PROBLEM DETAILS: Filter these entries, keeping only lines that hold the word "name".

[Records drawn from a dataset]

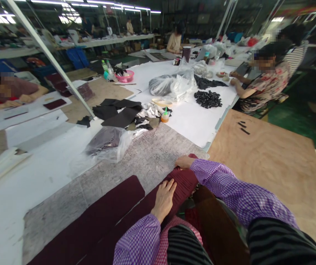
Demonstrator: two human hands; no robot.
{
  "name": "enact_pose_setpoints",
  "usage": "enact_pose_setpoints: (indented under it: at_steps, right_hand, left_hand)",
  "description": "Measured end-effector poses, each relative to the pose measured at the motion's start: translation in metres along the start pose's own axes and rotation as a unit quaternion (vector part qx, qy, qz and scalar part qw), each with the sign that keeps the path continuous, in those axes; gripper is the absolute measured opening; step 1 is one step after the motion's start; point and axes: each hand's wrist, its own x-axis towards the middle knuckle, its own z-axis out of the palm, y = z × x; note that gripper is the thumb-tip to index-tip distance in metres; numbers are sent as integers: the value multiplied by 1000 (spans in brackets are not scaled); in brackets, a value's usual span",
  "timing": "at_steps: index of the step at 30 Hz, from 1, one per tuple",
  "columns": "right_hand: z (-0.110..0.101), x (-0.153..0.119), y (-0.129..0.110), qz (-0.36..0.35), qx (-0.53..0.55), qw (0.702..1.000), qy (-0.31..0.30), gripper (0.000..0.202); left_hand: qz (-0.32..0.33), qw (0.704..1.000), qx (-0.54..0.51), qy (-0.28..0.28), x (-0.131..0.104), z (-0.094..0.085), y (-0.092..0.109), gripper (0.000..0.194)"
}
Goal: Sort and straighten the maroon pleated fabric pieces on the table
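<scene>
My left hand [164, 197] lies flat, fingers stretched out, on a long dark maroon strip of material [130, 224] with a row of fine slits or pleats near its far end. At that far end, my right hand [184, 162] is closed on the strip's edge; its fingertips are partly hidden. A second maroon piece [97, 217] lies alongside to the left. Both pieces rest on a worn grey board [61, 213]. Brown and red material [211, 221] hangs below the table edge, near my lap.
Beyond the board are a clear plastic bag [109, 141], black offcuts [123, 112] and a small glue bottle [164, 116]. A pile of small black pieces [208, 99] lies farther off. At right is a plywood board [268, 162]; a co-worker [268, 79] sits behind it. A slanted post [50, 59] stands left.
</scene>
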Motion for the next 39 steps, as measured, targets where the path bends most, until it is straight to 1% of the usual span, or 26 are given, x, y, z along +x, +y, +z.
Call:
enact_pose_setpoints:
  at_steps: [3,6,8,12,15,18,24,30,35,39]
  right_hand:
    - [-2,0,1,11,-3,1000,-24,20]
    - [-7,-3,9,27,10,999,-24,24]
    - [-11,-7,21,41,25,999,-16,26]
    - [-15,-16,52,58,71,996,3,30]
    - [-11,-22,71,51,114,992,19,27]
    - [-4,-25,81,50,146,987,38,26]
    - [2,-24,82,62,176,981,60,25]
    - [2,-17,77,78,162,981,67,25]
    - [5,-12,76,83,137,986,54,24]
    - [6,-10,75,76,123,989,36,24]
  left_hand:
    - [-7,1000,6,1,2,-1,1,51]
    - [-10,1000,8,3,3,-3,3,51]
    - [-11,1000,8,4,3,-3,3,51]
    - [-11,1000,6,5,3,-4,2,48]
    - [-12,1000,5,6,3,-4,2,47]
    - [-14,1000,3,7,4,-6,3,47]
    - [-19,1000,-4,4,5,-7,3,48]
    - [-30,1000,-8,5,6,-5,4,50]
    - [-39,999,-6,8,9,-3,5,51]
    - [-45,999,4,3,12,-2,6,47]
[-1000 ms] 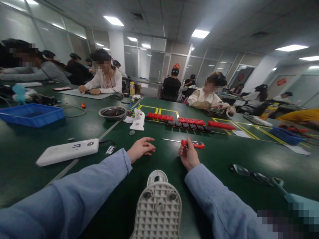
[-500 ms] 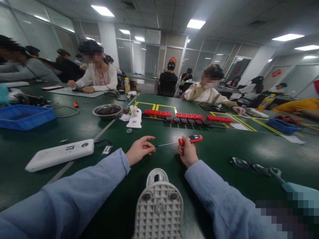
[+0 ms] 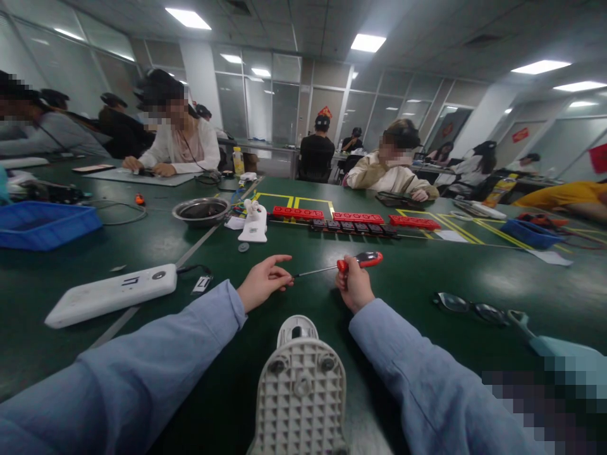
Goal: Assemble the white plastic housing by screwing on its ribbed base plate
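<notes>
My right hand [image 3: 355, 284] is wrapped round the red and black handle of a screwdriver [image 3: 372, 259], whose shaft points left. At the shaft's tip, my left hand [image 3: 265, 282] pinches with thumb and fingertips, its index finger stretched out above; whether a small part sits there is too small to tell. Below and between both hands lies a white plastic base [image 3: 302, 404] with a ribbed grid facing up. Neither hand touches it.
A long white device [image 3: 114, 294] lies at left, with a metal bowl [image 3: 202, 210] and blue tray [image 3: 47, 222] beyond. Red strips [image 3: 358, 217] and a white part [image 3: 255, 222] sit ahead. Glasses [image 3: 469, 306] lie at right. People sit across the table.
Both hands hold nearly the same pose round the screwdriver. The view has shifted slightly. Across the table at right, a person's outstretched arm has drawn back toward the body.
</notes>
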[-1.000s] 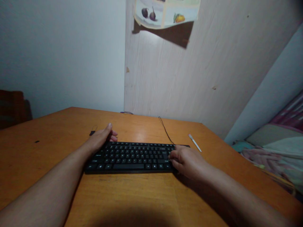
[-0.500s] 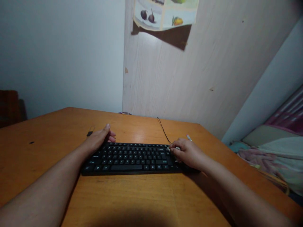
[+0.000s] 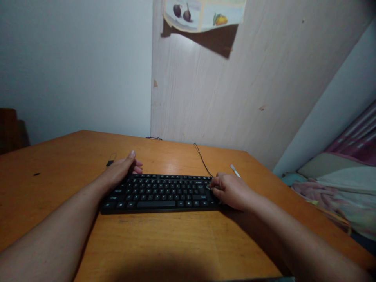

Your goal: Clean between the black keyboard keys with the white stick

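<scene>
A black keyboard (image 3: 160, 192) lies across the orange wooden table (image 3: 176, 243). My left hand (image 3: 122, 172) grips its far left corner, thumb stretched forward and fingers curled over the back edge. My right hand (image 3: 230, 190) lies over the keyboard's right end and hides it, with the fingers curled and the fingertips on the last keys. A thin black cable (image 3: 202, 158) runs from the keyboard's back toward the wall. A white pen (image 3: 235, 170) lies just behind my right hand, mostly covered by it.
A small black item (image 3: 109, 163) sits on the table beside my left hand. A pale wood panel (image 3: 211, 98) with a fruit picture (image 3: 202, 13) stands behind the table. Bedding (image 3: 337, 188) lies to the right, past the table's edge.
My right hand moved from the keyboard's front right corner up toward its back edge, then settled on the right end. The keyboard shifted slightly left. My left hand stayed on its corner.
</scene>
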`<state>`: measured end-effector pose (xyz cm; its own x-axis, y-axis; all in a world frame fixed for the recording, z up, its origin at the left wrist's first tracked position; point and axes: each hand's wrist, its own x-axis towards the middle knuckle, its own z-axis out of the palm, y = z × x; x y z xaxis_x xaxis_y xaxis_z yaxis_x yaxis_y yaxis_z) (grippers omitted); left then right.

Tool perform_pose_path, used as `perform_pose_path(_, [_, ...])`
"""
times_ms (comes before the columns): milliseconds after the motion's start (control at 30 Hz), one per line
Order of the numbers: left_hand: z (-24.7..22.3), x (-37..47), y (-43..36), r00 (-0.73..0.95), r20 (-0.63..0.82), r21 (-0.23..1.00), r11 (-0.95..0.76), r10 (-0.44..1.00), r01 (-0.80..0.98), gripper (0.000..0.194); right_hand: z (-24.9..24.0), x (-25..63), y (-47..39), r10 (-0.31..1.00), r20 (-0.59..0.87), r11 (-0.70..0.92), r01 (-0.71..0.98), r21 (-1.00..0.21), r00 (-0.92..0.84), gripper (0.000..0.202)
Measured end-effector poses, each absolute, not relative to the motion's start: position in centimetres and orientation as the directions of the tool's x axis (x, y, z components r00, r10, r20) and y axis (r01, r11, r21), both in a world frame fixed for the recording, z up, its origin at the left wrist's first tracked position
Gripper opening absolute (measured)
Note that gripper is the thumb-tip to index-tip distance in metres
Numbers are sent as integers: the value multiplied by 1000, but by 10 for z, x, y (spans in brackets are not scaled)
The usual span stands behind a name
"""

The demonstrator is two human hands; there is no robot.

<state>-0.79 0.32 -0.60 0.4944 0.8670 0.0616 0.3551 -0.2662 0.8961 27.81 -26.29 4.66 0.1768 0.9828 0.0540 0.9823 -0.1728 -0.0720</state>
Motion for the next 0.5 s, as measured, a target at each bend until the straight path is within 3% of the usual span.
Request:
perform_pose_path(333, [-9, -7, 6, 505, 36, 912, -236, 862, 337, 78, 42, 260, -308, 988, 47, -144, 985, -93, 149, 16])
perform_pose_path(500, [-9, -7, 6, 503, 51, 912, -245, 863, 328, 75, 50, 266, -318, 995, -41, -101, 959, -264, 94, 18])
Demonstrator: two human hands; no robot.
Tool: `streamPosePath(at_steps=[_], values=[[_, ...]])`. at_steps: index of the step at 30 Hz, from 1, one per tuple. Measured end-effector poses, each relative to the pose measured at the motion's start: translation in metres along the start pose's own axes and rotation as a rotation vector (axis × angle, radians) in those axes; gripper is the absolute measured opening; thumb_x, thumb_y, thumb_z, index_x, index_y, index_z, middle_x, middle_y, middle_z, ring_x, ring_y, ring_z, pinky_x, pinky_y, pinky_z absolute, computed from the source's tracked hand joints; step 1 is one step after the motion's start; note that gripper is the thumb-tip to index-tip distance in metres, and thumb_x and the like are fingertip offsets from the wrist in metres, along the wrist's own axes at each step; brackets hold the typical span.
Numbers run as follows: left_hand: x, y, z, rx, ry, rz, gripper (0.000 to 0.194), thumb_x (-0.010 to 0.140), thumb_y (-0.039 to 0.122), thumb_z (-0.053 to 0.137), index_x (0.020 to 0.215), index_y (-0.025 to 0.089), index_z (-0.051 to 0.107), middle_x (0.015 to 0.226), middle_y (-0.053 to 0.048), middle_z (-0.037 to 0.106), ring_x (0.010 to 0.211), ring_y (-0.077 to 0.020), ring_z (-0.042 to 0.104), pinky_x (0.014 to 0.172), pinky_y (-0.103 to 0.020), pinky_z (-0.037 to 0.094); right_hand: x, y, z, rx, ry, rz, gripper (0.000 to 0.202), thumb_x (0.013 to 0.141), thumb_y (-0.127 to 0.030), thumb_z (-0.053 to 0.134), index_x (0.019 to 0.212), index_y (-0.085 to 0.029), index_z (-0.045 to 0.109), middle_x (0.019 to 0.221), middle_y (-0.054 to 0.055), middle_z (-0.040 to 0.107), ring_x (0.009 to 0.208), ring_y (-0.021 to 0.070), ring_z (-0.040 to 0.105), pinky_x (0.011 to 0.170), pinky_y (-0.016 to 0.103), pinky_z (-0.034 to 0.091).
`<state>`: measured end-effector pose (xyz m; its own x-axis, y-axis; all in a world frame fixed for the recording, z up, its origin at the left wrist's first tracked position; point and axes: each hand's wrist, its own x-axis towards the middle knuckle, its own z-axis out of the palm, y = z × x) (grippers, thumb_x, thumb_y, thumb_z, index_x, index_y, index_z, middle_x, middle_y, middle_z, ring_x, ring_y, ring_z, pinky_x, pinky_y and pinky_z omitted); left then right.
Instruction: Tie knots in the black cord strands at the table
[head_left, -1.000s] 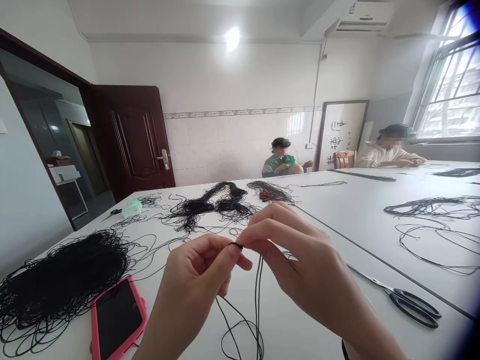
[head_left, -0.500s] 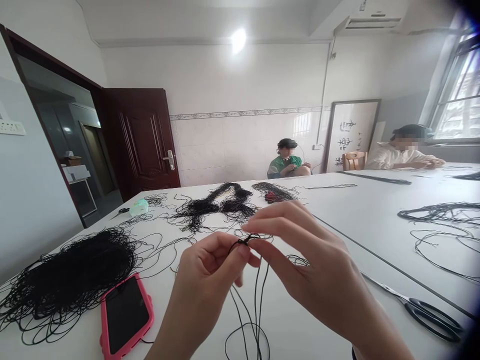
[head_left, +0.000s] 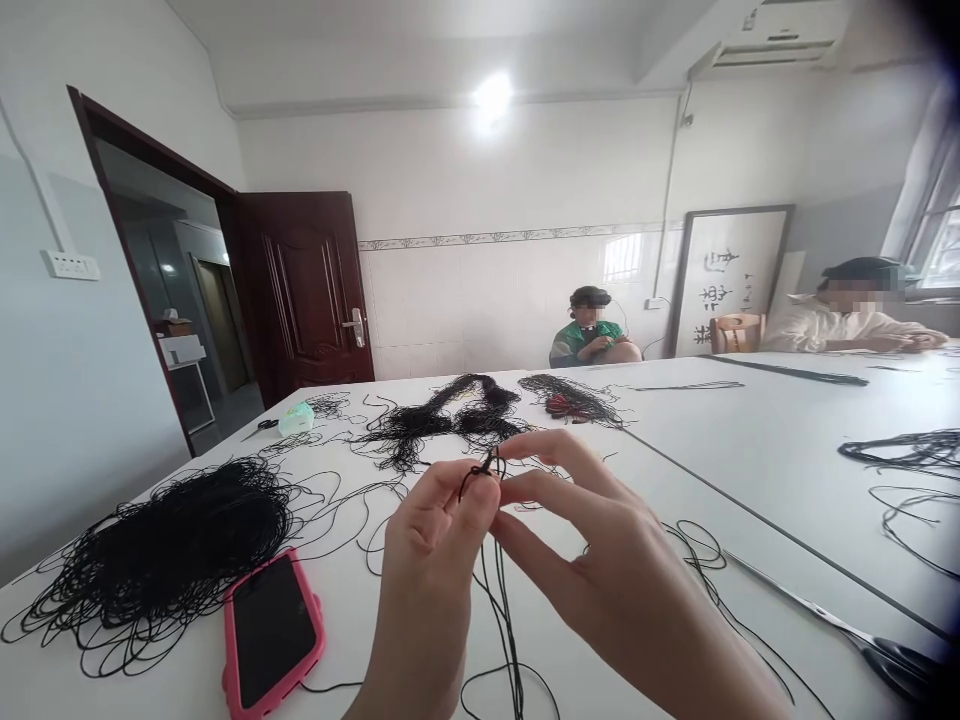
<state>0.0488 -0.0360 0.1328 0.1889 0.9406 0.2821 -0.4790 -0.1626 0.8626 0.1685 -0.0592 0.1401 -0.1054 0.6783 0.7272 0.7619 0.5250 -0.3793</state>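
Note:
Black cord (head_left: 486, 466) forms a small knot with loops at the middle of the view. My left hand (head_left: 435, 560) is closed, pinching the knot between thumb and curled index finger. From the other side, my right hand (head_left: 600, 545) reaches the same cord with bent fingers, its fingertips against the loops and the thumb lower down; the exact grip is partly hidden. Below both hands, several cord strands (head_left: 512, 640) hang to the white table (head_left: 405, 660), where one makes a wide loop.
A large black cord heap (head_left: 187, 535) and a pink-cased phone (head_left: 274, 630) lie at left. Scissors (head_left: 832, 615) are at right. Farther back are cord bundles (head_left: 480, 400), a light green object (head_left: 296, 418) and small scissors (head_left: 262, 427). Two people (head_left: 592, 335) sit across the table.
My right hand's fingers have shifted around the knot, and its thumb has dropped lower. A short cord end now points up from the knot. The view has turned slightly left.

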Motion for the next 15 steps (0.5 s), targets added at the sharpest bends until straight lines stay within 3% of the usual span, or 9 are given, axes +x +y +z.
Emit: streamPosePath(at_steps=[5, 15], values=[[-0.0003, -0.0010, -0.0009, -0.008, -0.017, 0.014, 0.017, 0.076, 0.040, 0.067, 0.075, 0.024, 0.062, 0.070, 0.005, 0.056, 0.071, -0.0061, 0.048, 0.066, -0.013, 0.040, 0.0012, -0.0032, 0.0040, 0.125, 0.006, 0.032, 0.015, 0.090, -0.024, 0.046, 0.080, -0.023, 0.056, 0.103, 0.002, 0.051, 0.084, 0.0129, 0.054, 0.071, 0.029, 0.052], [0.0031, 0.0021, -0.0031, -0.010, 0.020, -0.009, 0.020, 0.072, 0.040, 0.071, 0.072, 0.021, 0.064, 0.067, 0.005, 0.057, 0.068, -0.0055, 0.051, 0.066, -0.013, 0.043, -0.0003, -0.0051, 0.0013, 0.191, -0.154, 0.045, 0.013, 0.091, -0.024, 0.045, 0.087, -0.025, 0.057, 0.106, 0.002, 0.048, 0.087, 0.0118, 0.052, 0.070, 0.025, 0.048]])
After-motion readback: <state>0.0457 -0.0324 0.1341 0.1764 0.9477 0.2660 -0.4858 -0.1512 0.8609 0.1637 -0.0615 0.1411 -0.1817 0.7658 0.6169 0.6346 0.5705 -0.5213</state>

RESPONSE:
  "name": "enact_pose_setpoints",
The usual span stands behind a name

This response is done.